Napster may have paved the way for going legit once your piracy hay day has closed.
Everyone from the earlier days of the Internet remembers Kazaa, a semi-great place to share music and everything else in a P2P format that was an evolution from the Napster that came before. Though it was often a great way to support the free sharing of media, it was also a haven for viruses and less than savory content. In an effort to clean up their image, Kazaa has gone straight with a subscription-based service for streaming music and downloads. Now the Kazaa iPhone app has been released that ties directly into this service yet will cost you about ten bucks a month.
The service is similar to Rdio and Spotify, and between those and radio like programming options through Pandora and Last FM there may not be much room left. This is really up to users, as the new Kazaa iPhone app actually gives quite a bit of content and usability to the service and may end up lending it a lot of legitimacy on the market.
With a subscription you are going to be able to download as much music as you want, and this list that there are millions of songs for download. Along with this download you can control the music just as if it was on your iPod, but it will be within your Kazaa account and accessible through the iPhone app and computer’s Internet browser. You will be able to do quite a bit with playlists, as well as syncing them around. Kazaa Radio is a part of the Kazaa subscription service, and this mixes general radio stations based off artist selections similar to Pandora and ones that have been created by other users. They also promise a certain level of audio quality through Kazaa, but this is something that can only really be assessed in time. The app and service, coming from Atrinsi, Inc, is really trying to match what other developers in the same field attempting to cash in on the market shift have already provided.

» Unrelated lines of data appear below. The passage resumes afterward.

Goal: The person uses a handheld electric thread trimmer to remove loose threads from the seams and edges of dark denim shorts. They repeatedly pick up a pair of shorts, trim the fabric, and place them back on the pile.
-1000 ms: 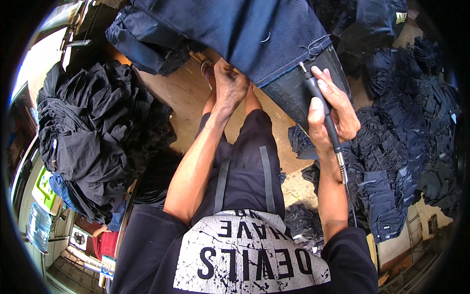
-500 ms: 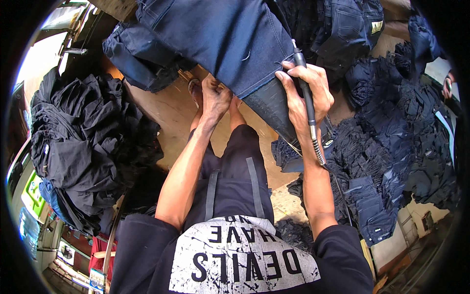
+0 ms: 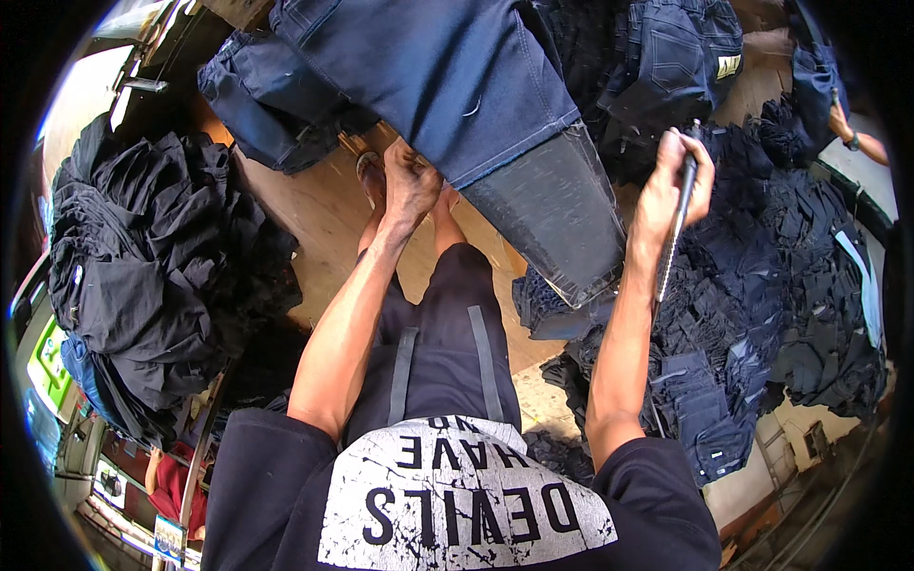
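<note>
A dark blue denim trouser leg (image 3: 457,86) is drawn over a flat, worn dark board (image 3: 562,209), whose end sticks out past the stitched hem. My left hand (image 3: 411,181) is closed at the leg's lower edge, gripping the cloth; its fingertips are partly hidden. Away from the cloth, to the right of the board, my right hand (image 3: 674,186) wraps round a black pen-shaped tool (image 3: 686,181). That tool has a thin metal tip pointing away from me and a spring-sleeved cable running back along my forearm. A short loose thread lies on the denim.
A big heap of black garments (image 3: 162,276) stands at left. More dark garments (image 3: 724,285) are piled at right, and folded jeans (image 3: 676,57) lie beyond the board. Another person's hand (image 3: 843,124) shows at far right; a person in red (image 3: 176,495) is at lower left.
My right hand has moved right with the pen-shaped tool, off the hem and clear of the board. My left hand stays at the cloth's edge. Another person's hand has come further into view.
</note>
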`<state>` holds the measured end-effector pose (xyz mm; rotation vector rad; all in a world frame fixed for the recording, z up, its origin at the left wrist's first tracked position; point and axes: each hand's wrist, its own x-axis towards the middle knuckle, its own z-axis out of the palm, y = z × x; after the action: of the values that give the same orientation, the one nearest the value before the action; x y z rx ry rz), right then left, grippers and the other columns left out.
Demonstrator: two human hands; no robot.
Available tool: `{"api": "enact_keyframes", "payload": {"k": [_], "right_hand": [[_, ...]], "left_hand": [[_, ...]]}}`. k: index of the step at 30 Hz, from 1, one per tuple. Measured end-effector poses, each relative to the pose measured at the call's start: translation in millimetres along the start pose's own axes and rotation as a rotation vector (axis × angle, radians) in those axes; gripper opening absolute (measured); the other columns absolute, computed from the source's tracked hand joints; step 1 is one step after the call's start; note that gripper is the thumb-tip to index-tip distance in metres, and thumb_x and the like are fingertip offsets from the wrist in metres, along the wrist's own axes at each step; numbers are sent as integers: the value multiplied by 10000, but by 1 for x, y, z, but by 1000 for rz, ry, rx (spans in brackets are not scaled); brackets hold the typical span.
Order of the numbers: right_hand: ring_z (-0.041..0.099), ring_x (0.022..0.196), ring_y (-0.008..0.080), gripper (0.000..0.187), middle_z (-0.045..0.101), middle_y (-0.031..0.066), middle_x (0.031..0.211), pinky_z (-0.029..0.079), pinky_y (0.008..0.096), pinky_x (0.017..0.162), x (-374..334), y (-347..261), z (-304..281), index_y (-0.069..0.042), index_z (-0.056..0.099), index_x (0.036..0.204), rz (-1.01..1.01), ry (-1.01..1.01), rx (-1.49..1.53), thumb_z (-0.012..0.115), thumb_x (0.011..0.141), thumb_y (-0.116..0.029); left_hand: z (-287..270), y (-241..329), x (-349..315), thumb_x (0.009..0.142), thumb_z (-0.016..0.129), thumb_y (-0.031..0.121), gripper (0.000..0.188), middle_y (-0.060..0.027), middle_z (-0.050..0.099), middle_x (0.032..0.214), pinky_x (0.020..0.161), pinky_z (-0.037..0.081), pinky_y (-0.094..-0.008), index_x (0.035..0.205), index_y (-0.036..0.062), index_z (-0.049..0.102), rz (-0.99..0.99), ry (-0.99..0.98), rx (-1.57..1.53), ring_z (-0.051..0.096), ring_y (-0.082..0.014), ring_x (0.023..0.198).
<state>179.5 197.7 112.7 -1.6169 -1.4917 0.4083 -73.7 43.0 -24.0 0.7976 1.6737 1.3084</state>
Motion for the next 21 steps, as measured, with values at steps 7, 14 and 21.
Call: {"api": "enact_keyframes", "payload": {"k": [7, 14, 21], "right_hand": [[779, 1103, 310, 541, 761, 266, 1251, 579, 437, 1058, -59, -34, -21, 20, 506, 1525, -411, -546, 376, 723, 1079, -197], [824, 1062, 411, 249, 810, 214, 957, 597, 592, 1092, -65, -24, -19, 67, 781, 1050, -457, -597, 337, 727, 814, 13], [822, 1081, 397, 246, 819, 189, 970, 612, 570, 1081, -66, -29, -14, 60, 797, 1035, -435, -637, 360, 757, 799, 4]], "left_hand": [[24, -46, 8, 998, 784, 211, 560, -165, 602, 1569, 1170, 477, -423, 1484, -8, 614, 271, 109, 124, 577, -277, 1434], [19, -53, -1, 1000, 782, 222, 573, -166, 598, 1571, 1176, 472, -423, 1494, -8, 604, 146, 36, 83, 572, -278, 1437], [20, -49, -2, 1002, 780, 232, 586, -167, 593, 1573, 1181, 467, -423, 1503, -9, 593, 120, 19, 72, 567, -279, 1439]]}}
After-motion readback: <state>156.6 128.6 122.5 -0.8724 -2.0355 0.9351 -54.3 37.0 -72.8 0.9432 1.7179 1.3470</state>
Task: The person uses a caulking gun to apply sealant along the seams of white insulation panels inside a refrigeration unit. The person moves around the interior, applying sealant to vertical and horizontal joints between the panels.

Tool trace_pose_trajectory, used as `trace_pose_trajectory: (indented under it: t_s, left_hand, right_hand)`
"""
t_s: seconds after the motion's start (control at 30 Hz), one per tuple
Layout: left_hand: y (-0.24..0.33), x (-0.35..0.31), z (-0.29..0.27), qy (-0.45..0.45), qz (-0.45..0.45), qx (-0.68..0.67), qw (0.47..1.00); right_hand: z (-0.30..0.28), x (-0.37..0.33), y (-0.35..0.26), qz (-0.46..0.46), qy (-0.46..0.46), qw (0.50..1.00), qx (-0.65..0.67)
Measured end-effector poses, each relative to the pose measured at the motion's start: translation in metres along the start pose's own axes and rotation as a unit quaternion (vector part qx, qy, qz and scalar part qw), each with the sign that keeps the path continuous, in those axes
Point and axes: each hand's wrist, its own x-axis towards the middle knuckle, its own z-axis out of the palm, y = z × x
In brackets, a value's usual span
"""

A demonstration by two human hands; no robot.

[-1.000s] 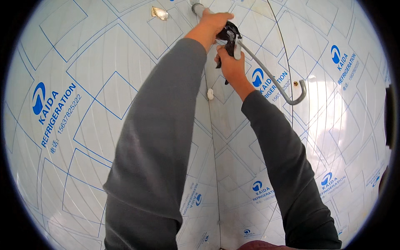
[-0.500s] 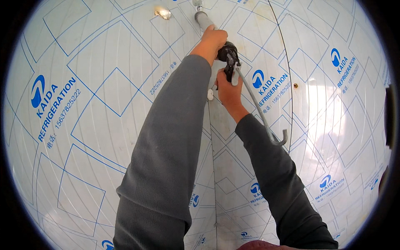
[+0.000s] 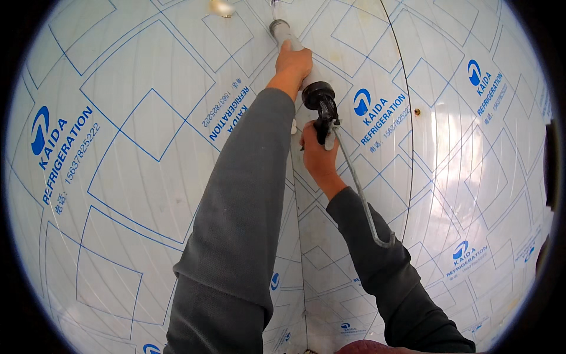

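Note:
A caulking gun (image 3: 318, 97) with a pale grey barrel and black frame slants up and slightly left over the corner seam. My left hand (image 3: 295, 64) is wrapped around the barrel from the left. Farther down, my right hand (image 3: 320, 156) closes around the black handle; the trigger is partly hidden by my fingers. From the back of the gun a metal plunger rod (image 3: 361, 192) runs down over my right forearm, its hooked end by the sleeve. The nozzle tip is near the upper edge and too small to make out clearly.
Film-covered panels (image 3: 147, 124) with blue line patterns and logos surround my arms. A seam (image 3: 300, 248) runs down between my forearms, with a white blob (image 3: 293, 127) beside it. A dark joint line (image 3: 411, 177) and a small brown hole (image 3: 417, 111) lie to the right.
The caulking gun and my right hand have moved down toward me, the hooked rod with them. My left hand now sits farther up the barrel, away from the black frame. The view has shifted slightly.

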Motion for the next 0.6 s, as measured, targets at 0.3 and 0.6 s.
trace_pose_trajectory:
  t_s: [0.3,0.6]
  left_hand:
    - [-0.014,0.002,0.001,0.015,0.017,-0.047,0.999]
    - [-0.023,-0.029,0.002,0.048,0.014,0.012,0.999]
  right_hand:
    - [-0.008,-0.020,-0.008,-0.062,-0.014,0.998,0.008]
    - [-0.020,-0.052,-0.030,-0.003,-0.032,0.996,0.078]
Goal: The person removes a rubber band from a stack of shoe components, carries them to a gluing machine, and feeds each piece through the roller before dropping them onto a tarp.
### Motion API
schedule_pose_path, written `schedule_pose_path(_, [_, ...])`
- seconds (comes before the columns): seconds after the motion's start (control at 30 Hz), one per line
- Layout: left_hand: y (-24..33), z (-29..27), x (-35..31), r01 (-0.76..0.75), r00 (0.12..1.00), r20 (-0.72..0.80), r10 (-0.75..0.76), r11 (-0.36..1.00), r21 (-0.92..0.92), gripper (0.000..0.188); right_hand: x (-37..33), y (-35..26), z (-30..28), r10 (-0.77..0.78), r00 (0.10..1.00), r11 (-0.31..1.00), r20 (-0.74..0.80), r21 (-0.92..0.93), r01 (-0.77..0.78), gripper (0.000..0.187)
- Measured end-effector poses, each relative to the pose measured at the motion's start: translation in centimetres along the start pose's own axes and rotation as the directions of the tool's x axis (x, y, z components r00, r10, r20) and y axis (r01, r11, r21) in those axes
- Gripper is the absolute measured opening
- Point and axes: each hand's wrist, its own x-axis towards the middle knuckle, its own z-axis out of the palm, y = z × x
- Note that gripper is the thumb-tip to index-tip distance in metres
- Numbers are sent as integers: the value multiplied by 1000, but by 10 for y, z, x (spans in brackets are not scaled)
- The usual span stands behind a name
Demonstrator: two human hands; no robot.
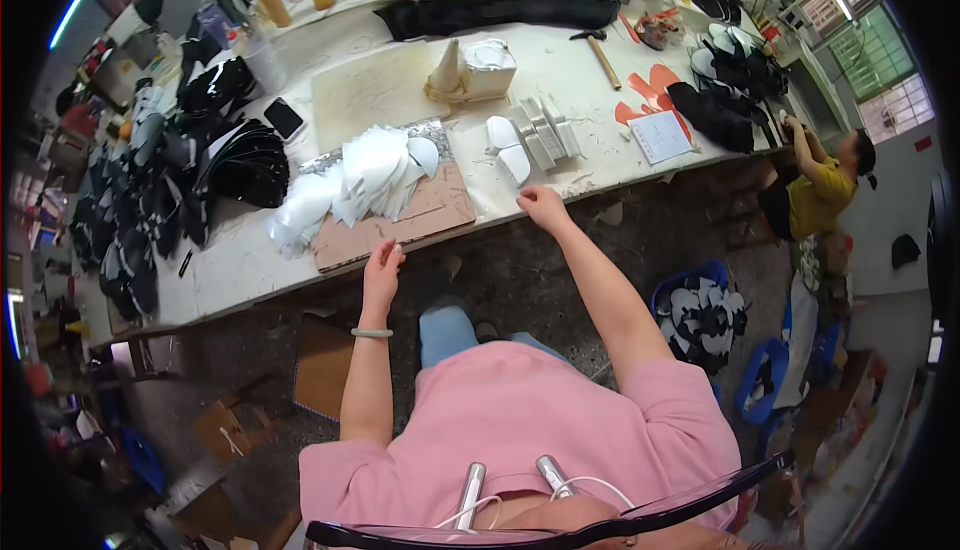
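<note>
My left hand [382, 270] is raised by the front edge of a brown board [430, 200], its fingers curled together around something too small to make out. A fanned stack of thin white curved pieces [375, 175] lies on that board. Over the table's front edge is my right hand [545, 210], thumb and fingers closed in a pinch; whatever is between them is hidden. Just beyond its fingertips lie small white rounded pieces [514, 164], beside grey metal blocks [545, 132].
Black cut pieces [245, 165] and a phone [284, 118] are on the left. Farther back stand a glue-stained block [490, 70] and a hammer [604, 62]. A paper sheet [660, 137] lies right. A person in yellow [825, 185] works at the far right, beyond a blue basket [700, 315].
</note>
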Motion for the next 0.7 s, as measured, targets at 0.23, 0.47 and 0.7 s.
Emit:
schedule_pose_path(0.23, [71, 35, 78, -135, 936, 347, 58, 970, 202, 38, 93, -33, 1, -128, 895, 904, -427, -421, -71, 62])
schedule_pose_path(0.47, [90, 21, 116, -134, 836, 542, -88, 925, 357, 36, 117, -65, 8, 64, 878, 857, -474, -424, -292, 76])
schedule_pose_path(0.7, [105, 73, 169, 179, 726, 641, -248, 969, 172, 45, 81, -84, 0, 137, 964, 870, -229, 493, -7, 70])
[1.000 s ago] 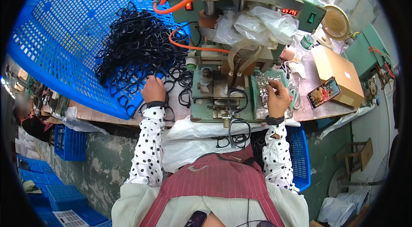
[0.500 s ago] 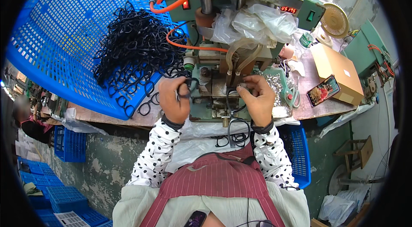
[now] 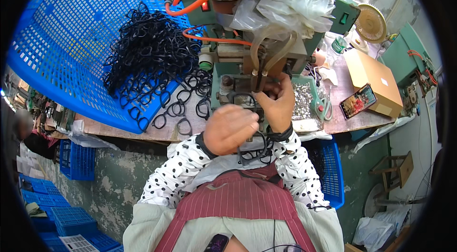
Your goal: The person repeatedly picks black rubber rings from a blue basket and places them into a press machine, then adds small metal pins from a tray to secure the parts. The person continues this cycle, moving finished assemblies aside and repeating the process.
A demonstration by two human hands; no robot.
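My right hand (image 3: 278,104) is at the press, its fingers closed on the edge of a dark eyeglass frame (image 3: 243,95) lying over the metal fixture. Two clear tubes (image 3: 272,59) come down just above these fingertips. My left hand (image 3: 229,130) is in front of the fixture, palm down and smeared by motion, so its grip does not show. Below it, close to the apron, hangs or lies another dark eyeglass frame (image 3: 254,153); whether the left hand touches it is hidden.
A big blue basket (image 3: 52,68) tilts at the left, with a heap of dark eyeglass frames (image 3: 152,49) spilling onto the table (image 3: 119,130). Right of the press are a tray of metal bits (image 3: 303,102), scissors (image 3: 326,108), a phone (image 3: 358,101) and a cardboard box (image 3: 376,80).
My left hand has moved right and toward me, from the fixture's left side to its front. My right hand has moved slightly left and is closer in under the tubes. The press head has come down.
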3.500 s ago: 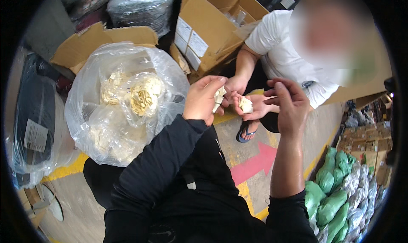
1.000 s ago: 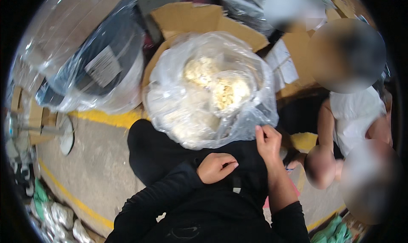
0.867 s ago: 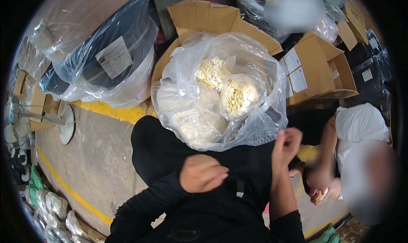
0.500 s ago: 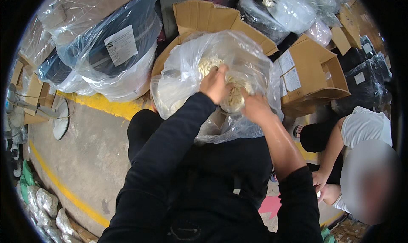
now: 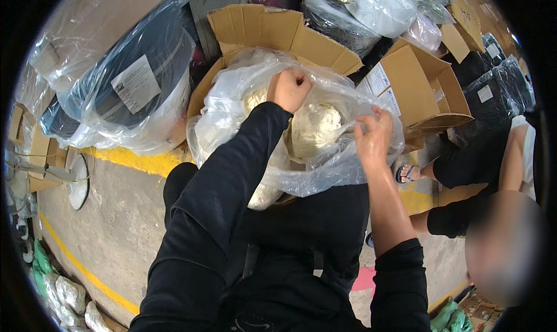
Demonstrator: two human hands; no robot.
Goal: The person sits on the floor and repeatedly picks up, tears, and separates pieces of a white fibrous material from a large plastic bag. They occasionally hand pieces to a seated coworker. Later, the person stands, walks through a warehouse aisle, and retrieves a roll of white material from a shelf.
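In the head view, with left hand and right hand raised since half a second ago off the small clear plastic bag of cream-gold pieces, apparently turning from pieces to plastic. With fingers pressed together on the left, half-bent on the right, cannot tell whether pinching anything. Below both, nested inside the large translucent plastic bag.
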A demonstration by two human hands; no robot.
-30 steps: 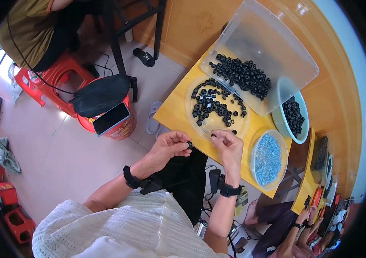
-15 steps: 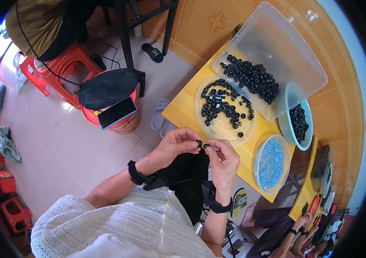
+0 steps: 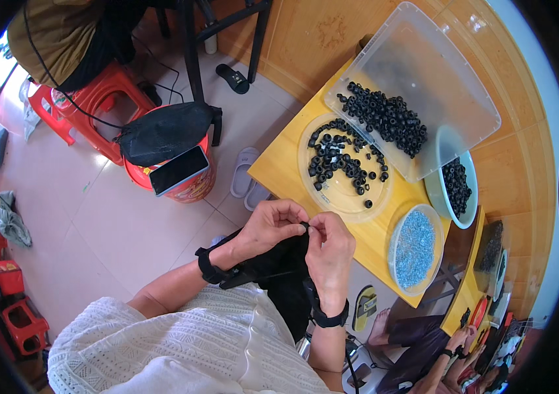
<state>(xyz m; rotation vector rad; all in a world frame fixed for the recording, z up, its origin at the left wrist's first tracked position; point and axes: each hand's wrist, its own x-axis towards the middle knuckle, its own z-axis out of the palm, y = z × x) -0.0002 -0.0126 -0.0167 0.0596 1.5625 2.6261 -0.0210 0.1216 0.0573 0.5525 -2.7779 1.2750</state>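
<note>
In front of my lap my two hands meet at the fingertips. My left hand point(image 3: 269, 228) is closed in a pinch on a small black round part point(image 3: 304, 225), which shows only partly between the fingers. Against its right side presses my right hand point(image 3: 332, 249), thumb and fingers also pinched; those fingertips hide most of whatever smaller piece is there. To the right of the hands, a round clear tray point(image 3: 338, 205) on the yellow table point(image 3: 279, 164) carries several loose black ring-like parts point(image 3: 325, 167).
A tilted clear bin point(image 3: 453, 85) holds many black rings, beside a pale green bowl point(image 3: 434, 187) of black parts. A tub of small bluish pieces point(image 3: 414, 249) stands near the table's corner. At left are a red bucket point(image 3: 191, 187) with a phone point(image 3: 179, 171) and a red stool point(image 3: 112, 92).
My right hand has moved left and slightly down, bringing its small black piece up against the part in my left hand. The gap between the fingertips has closed.
</note>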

The overall success of the service and the Kazaa iPhone app is going to be whether people want to actually pay for another subscription service. This has worked surprisingly well for video services like Netflix and Hulu, but it is more difficult for music-based services since free accounts are relatively plentiful and pirating music is still such a standard. There is a trial membership for Kazaa, but that is not really what it is pushing as a long-term goal. Instead, if Kazaa proves to meet what it promises it may have a legitimate claim on the market and people may begin to see it as a viable option for their mobile music needs. Unless iCloud blows it out of the water.